══ SOURCE MATERIAL

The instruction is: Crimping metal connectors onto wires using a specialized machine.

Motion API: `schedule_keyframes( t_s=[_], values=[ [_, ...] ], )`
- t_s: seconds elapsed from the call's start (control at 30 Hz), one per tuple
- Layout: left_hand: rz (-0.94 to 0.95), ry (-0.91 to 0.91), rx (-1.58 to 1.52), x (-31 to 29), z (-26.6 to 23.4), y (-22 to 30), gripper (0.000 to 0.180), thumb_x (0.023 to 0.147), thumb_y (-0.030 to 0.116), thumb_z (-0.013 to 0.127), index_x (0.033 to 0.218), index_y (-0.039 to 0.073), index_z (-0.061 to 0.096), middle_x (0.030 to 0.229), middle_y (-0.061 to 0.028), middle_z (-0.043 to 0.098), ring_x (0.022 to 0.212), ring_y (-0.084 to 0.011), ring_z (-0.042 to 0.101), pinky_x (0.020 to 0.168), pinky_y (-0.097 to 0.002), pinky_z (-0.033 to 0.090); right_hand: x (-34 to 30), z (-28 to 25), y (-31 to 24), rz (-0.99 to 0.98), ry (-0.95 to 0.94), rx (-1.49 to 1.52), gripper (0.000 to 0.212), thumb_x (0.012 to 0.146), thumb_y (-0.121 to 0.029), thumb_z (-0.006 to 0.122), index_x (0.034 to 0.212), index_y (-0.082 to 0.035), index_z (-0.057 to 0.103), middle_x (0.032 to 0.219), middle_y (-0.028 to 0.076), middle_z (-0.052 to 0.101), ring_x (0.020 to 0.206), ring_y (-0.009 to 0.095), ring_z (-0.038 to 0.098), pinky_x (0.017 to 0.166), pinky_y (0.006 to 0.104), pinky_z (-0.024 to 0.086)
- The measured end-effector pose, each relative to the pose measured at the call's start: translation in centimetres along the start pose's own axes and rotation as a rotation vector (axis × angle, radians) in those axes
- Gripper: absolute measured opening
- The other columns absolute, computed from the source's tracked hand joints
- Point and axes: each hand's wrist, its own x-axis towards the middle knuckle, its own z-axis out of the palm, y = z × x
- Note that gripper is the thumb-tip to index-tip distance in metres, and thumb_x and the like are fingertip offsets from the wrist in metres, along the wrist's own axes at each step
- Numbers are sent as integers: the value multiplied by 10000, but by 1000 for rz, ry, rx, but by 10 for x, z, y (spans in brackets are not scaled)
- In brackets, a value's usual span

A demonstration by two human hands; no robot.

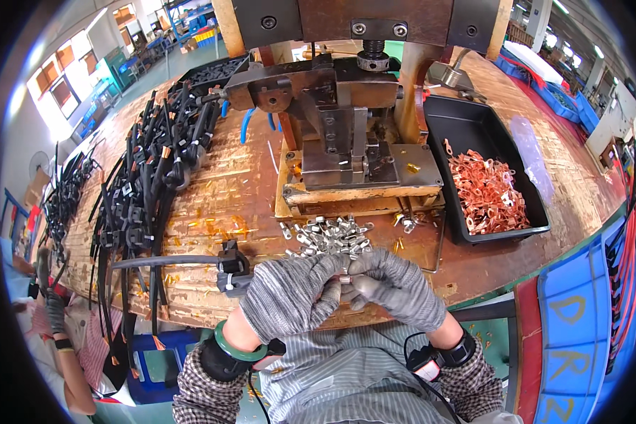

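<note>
Both my hands wear grey knit gloves and meet at the front edge of the wooden bench. My left hand [290,293] is closed around the end of a black cable [166,261] with a black connector block [232,267] on it. My right hand [396,286] pinches a small silver metal terminal [346,278] against the cable end between the two hands. Just beyond my fingers lies a heap of silver terminals [332,237]. Behind that stands a metal press fixture [339,134].
A black tray [473,127] at the right holds copper terminals [487,194]. Bundles of black cables [145,177] cover the bench's left side. Another person's gloved hand [53,307] is at the far left. A blue bin [576,332] stands at the lower right.
</note>
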Motion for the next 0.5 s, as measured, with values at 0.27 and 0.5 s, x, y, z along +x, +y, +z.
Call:
schedule_keyframes(
  t_s=[0.27,0.5],
  values=[
    [32,32,10,-7,-2,4,317,733,219,637,1008,85,559,799,-111,613,653,-285,610,548,-356,490,-3,12,5,31,42,188,168,853,-64,570,1002,7,544,979,86,585,858,174,612,671,302,562],
    [-103,819,349,-94,21,-11,473,660,334,751,982,76,521,997,-116,509,897,-265,539,741,-372,470,4,17,15,119,148,295,108,848,-29,539,950,2,551,866,128,625,775,225,646,638,312,571]
  ],
)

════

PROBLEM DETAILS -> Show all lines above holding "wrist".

TASK SOLUTION ->
- Point and axes: each hand's wrist, its own x-axis towards the middle knuckle, its own z-axis out of the palm, y = z × x
- Note that gripper is the thumb-tip to index-tip distance in metres, and thumb_x and the like are fingertip offsets from the wrist in metres, along the wrist's own axes at each step

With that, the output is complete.